Deploy Service#
This guide provides step-by-step instructions for deploying OSMO service components on a Kubernetes cluster.
Components Overview#
OSMO deployment consists of several main components:
Component |
Description |
|---|---|
API Service |
Workflow operations and API endpoints |
Router Service |
Routing traffic to the API Service |
Web UI Service |
Web interface for users |
Worker Service |
Background job processing |
Logger Service |
Log collection and streaming |
Agent Service |
Client communication and status updates |
Delayed Job Monitor |
Monitoring and managing delayed background jobs |
Step 1: Configure PostgreSQL#
Create a database for OSMO using the following command. Omit export OSMO_PGPASSWORD=...
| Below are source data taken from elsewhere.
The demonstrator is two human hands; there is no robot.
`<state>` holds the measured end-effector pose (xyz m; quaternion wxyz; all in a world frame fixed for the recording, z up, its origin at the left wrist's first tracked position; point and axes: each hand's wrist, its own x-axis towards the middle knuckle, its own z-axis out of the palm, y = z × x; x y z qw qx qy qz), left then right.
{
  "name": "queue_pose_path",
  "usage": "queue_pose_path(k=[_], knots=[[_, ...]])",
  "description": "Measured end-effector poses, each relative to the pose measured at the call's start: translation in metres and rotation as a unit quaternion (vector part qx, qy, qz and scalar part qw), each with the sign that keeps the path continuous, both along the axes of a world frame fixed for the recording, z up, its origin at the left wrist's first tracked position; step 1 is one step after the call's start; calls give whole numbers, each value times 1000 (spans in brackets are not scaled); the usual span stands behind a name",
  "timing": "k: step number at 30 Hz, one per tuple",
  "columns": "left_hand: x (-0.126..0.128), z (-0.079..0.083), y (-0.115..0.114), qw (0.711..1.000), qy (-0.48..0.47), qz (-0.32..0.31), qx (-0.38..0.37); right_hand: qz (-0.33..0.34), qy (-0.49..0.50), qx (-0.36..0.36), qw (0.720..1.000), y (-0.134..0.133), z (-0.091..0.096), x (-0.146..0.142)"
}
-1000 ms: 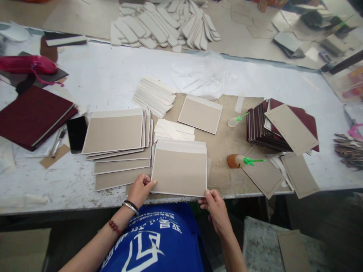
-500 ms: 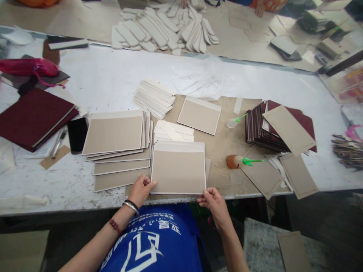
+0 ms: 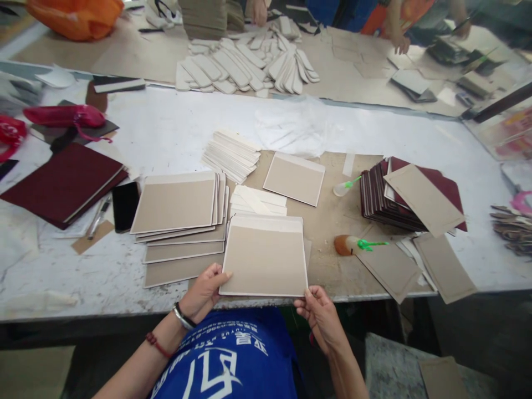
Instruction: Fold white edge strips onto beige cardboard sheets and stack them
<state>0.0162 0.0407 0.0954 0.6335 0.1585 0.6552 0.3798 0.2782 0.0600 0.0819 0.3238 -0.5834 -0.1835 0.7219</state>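
Note:
A beige rectangular panel (image 3: 265, 257) with a paler strip along its far edge lies at the table's front edge. My left hand (image 3: 206, 289) pinches its near left corner, thumb on top. At the near right corner my right hand (image 3: 319, 310) grips it between thumb and fingers. Left of it, a fanned stack of similar panels (image 3: 177, 202) overlaps downward toward me. Just beyond sit several white strips (image 3: 260, 200) and a single beige panel (image 3: 294, 178). Whether more than one panel is in my hands is hard to see.
A stack of maroon pieces (image 3: 388, 194) stands at right, near two small bottles with green-tipped applicators, one clear (image 3: 343, 188), one amber (image 3: 344, 245). A phone (image 3: 125, 206) and maroon sheets (image 3: 62, 183) lie left. Across the table, a co-worker's hand (image 3: 399, 43) rests among papers.
The panel's near edge has come slightly toward me, with both hands on its corners. The view has tilted up a little, so more of the far table shows.

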Motion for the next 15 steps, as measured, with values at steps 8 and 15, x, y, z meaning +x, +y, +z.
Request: queue_pose_path(k=[8,15], knots=[[0,-8,1,980,-194,36,4,16,7,6,1000,-5,-7,-3],[4,-9,2,985,-160,58,-32,62,-18,26,998,-6,-13,1]])
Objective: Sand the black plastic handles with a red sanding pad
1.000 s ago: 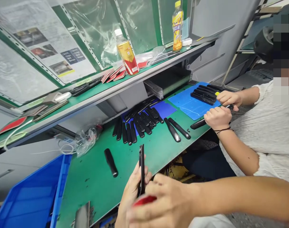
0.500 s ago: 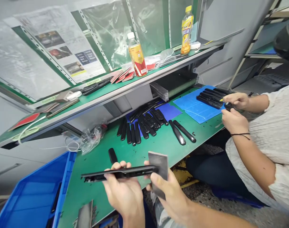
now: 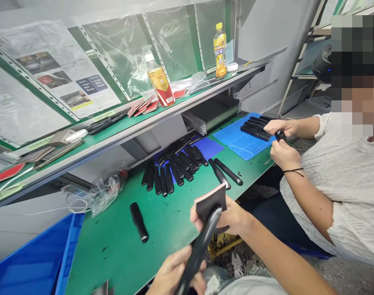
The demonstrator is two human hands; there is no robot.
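Note:
My left hand (image 3: 174,273) is closed round a long black plastic handle part (image 3: 201,245), which slants up to the right. My right hand (image 3: 228,216) pinches a small dark sanding pad (image 3: 210,203) with a red edge against the part's upper end. One short black handle (image 3: 139,221) lies alone on the green table (image 3: 119,241) to the left. Farther back lie several black handle parts (image 3: 174,170) in a row and a pile.
A co-worker on the right holds a black part in both hands (image 3: 280,143) over a blue mat (image 3: 242,137) with more parts. A blue bin (image 3: 36,262) stands at the lower left. The shelf (image 3: 119,131) above carries two bottles, red pads and papers.
The black part has turned from lying level across both hands to slanting upward. My right hand has brought the pad onto its upper end. My view has shifted slightly.

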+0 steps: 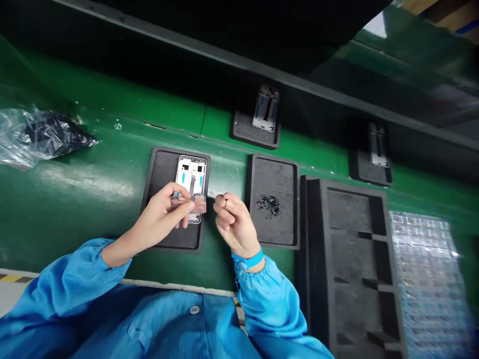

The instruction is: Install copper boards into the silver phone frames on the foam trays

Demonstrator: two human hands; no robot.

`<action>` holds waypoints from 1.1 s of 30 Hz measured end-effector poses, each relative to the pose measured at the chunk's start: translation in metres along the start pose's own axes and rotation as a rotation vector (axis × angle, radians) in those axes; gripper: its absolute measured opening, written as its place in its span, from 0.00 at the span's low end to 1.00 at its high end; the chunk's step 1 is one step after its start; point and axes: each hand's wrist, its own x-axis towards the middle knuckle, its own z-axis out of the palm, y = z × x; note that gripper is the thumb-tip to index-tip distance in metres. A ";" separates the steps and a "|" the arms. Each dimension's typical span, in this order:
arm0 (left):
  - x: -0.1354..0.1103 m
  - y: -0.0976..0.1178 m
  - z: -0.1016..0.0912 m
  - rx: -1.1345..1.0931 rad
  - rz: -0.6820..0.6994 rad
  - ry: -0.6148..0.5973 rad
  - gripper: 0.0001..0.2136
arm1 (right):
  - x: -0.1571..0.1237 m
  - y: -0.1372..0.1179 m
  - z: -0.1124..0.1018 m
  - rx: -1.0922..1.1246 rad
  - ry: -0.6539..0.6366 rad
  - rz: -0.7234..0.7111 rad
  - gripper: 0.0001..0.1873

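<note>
The left hand pinches a small copper-coloured sheet in its fingers above an open phone frame on a black foam tray, centre frame; the right hand hovers beside it, fingers curled shut, any hold too small to tell.

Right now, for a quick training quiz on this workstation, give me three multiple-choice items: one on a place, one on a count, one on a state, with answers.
1. Where is the phone frame nearest the hands?
A) In a black tray
B) In a foam compartment
C) On a plastic bag

2. How many phone frames show?
A) Two
B) Three
C) Five

3. What is the right hand doing?
A) Lying flat on the nearest frame
B) Pinching its fingers together, clear of that frame
C) Gripping a plastic bag

Answers:
1 A: the tray's raised rim surrounds it.
2 B: the near one plus two farther frames.
3 B: a gap separates the hand from the frame.
</note>
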 end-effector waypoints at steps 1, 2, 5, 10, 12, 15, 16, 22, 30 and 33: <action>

and PGPASSWORD=$OSMO_PGPASSWORD if PostgreSQL was configured without a password.
$ export OSMO_DB_HOST=<your-db-host>
$ export OSMO_PGPASSWORD=<your-postgres-password>
$ kubectl apply -f - <<EOF
apiVersion: v1
kind: Pod
metadata:
name: osmo-db-ops
spec:
containers:
- name: osmo-db-ops
image: alpine/psql:17.5
command: ["/bin/sh", "-c"]
args:
- "PGPASSWORD=$OSMO_PGPASSWORD psql -U postgres -h $OSMO_DB_HOST -p 5432 -d postgres -c 'CREATE DATABASE osmo;'"
restartPolicy: Never
EOF
Check that the process Completed with kubectl get pod osmo-db-ops. Then delete the pod with:
$ kubectl delete pod osmo-db-ops
Step 2: Create namespace and secrets#
Before creating secrets, register OSMO as an OAuth2/OIDC application in your identity provider and obtain the client ID, client secret, and endpoints (token, authorize, JWKS, issuer). See Identity Provider (IdP) Setup for provider-specific steps.
Create a namespace to deploy OSMO:
$ kubectl create namespace osmo
Create secrets for the database and Redis:
$ kubectl create secret generic db-secret --from-literal=db-password=<your-db-password> --namespace osmo
$ kubectl create secret generic redis-secret --from-literal=redis-password=<your-redis-password> --namespace osmo
Create the secret used by OAuth2 Proxy for the client secret and session cookie encryption. Use the client secret from your IdP application registration:
$ kubectl create secret generic oauth2-proxy-secrets \
--from-literal=client_secret=<your-idp-client-secret> \
--from-literal=cookie_secret=$(openssl rand -base64 32) \
--namespace osmo
Workflow storage credentials (skip if using workload identity)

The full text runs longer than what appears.